### WORK REQUEST
Please, without the pictures, retype exactly the lines from the start of the material through the line that holds "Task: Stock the".

### RECORDS
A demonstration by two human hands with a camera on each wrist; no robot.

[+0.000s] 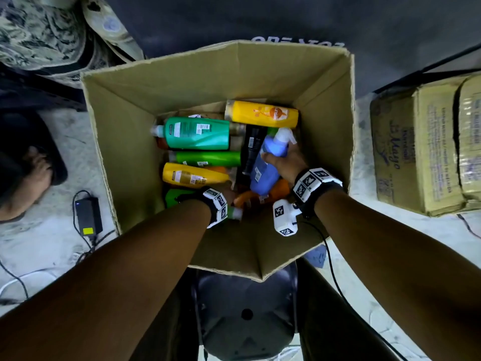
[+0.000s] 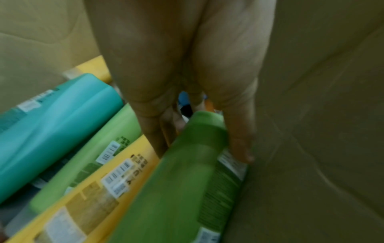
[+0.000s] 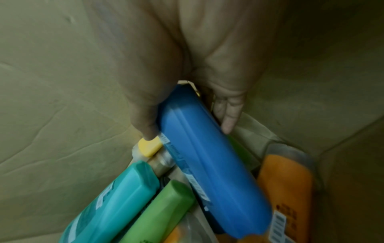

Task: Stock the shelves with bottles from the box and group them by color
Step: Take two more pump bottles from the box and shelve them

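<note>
Head view: both arms are reaching down into the open brown cardboard box (image 1: pixel 182 82). The right hand (image 1: pixel 282 162) is wrapping the neck end of a blue plastic bottle with a pale cap (image 1: pixel 265 165), cap toward 1 o'clock, base toward 7 o'clock, long axis running back toward the wrist. The left hand (image 1: pixel 229 198) is mostly hidden behind its wristband, at the 6 o'clock wall of the box. Counted lying loose: two yellow bottles, one teal, one slim light-green, one black, at least one orange; more may be buried.

Left wrist view: the left hand (image 2: pixel 187 82) is closing round the top of a dark green plastic bottle (image 2: pixel 180 189), thumb on one side, fingers on the other; the body is trailing toward 7 o'clock. Blurred.

Right wrist view: the right hand (image 3: pixel 187 74) is holding the blue bottle (image 3: pixel 212 164), its base toward 5 o'clock. Judging by this, each lift should go straight up along the bottle's axis to clear its neighbours.
</note>
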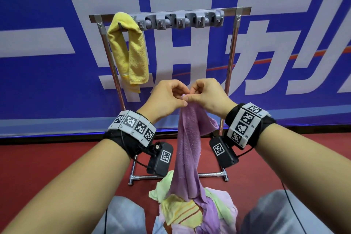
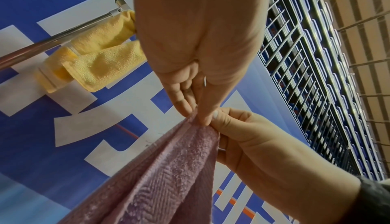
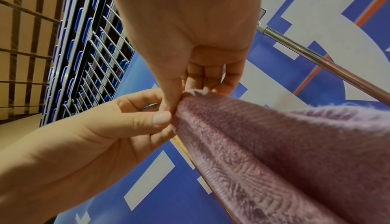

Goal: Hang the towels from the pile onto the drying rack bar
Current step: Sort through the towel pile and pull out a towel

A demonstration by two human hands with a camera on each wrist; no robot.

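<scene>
A purple towel (image 1: 188, 150) hangs from both hands, its lower end still trailing into the pile of towels (image 1: 191, 213) on the floor. My left hand (image 1: 167, 99) and right hand (image 1: 205, 95) pinch its top edge side by side, thumbs against fingertips. From the left wrist the purple towel (image 2: 168, 169) drops from my left hand (image 2: 196, 116), with the right hand (image 2: 238, 129) beside it. From the right wrist the purple towel (image 3: 263, 144) sits between my right hand (image 3: 179, 97) and left hand (image 3: 137, 116). A yellow towel (image 1: 129, 49) hangs over the rack bar (image 1: 231, 10) at its left end.
The metal drying rack (image 1: 230, 59) stands on red floor against a blue and white banner. A grey clip holder (image 1: 180, 20) is fixed along the bar's middle. My knees in grey trousers (image 1: 281, 214) flank the pile.
</scene>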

### ANSWER
A demonstration by two human hands with a camera on each wrist; no robot.

[+0.000s] 
[+0.000s] 
[+0.000s] 

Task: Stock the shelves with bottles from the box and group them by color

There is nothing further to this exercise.